# EXERCISE REQUIREMENTS
Please output exactly the lines of the material from the first through the line containing "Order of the", and nothing more.

# STORED DATA
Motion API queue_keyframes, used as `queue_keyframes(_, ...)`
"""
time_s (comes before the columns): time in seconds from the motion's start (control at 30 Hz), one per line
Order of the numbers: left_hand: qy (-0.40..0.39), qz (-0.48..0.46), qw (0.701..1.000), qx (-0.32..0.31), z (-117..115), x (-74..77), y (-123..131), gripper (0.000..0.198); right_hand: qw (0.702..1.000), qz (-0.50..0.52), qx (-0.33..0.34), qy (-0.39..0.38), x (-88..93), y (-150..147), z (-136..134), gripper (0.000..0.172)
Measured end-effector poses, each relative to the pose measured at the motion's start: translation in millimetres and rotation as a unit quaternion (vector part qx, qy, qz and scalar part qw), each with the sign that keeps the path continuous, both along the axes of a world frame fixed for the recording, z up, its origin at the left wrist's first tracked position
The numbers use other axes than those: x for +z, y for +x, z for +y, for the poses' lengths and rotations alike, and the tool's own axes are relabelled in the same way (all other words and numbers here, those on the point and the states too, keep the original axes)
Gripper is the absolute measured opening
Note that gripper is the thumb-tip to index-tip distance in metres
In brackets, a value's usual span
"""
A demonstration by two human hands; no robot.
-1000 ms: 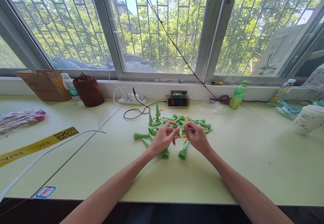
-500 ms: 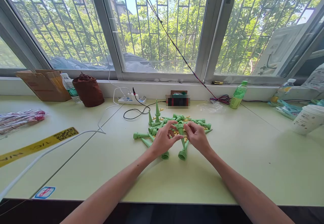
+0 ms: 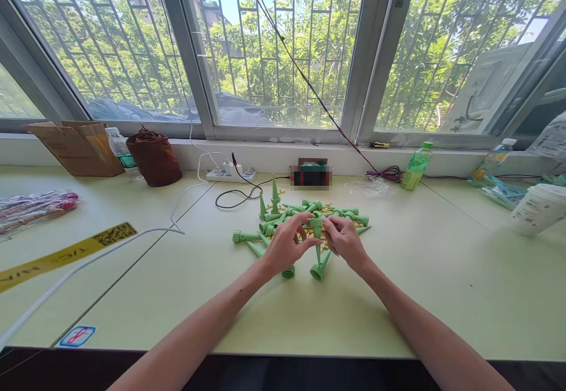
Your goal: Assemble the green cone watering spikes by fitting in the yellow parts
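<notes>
A heap of green plastic spikes [image 3: 272,220] mixed with small yellow parts [image 3: 328,209] lies mid-table. My left hand [image 3: 286,245] and my right hand [image 3: 345,240] meet above the heap. Both pinch one green spike [image 3: 316,235], held upright with its wide cap on top and its tip pointing down. Two other spikes lie in front of my hands, their round caps [image 3: 316,272] toward me. One spike [image 3: 275,193] stands upright at the back left of the heap.
A white power strip [image 3: 230,174] with cables, a brown bag [image 3: 153,157], a cardboard box [image 3: 77,146] and a water bottle [image 3: 120,149] line the sill side. A green bottle [image 3: 416,166] and a paper cup [image 3: 537,208] stand right. Yellow tape [image 3: 66,254] lies left.
My hands lifted a green spike out of the heap and turned it upright, cap on top, then drew closer together around it.
</notes>
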State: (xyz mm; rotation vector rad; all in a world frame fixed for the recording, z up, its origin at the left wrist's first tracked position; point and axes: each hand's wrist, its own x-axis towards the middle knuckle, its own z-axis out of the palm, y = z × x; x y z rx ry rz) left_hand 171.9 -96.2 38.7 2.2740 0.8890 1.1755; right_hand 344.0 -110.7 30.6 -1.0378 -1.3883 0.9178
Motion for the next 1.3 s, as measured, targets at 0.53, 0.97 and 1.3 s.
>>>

# WRITTEN ANSWER
Motion API queue_keyframes, used as `queue_keyframes(_, ...)`
"""
time_s (comes before the columns): time in seconds from the motion's start (control at 30 Hz), one per line
Order of the numbers: left_hand: qy (-0.40..0.39), qz (-0.48..0.46), qw (0.701..1.000), qx (-0.32..0.31), z (-117..115), x (-74..77), y (-123..131), gripper (0.000..0.198); right_hand: qw (0.702..1.000), qz (-0.50..0.52), qx (-0.33..0.34), qy (-0.39..0.38), x (-88..93), y (-150..147), z (-136..134), gripper (0.000..0.172)

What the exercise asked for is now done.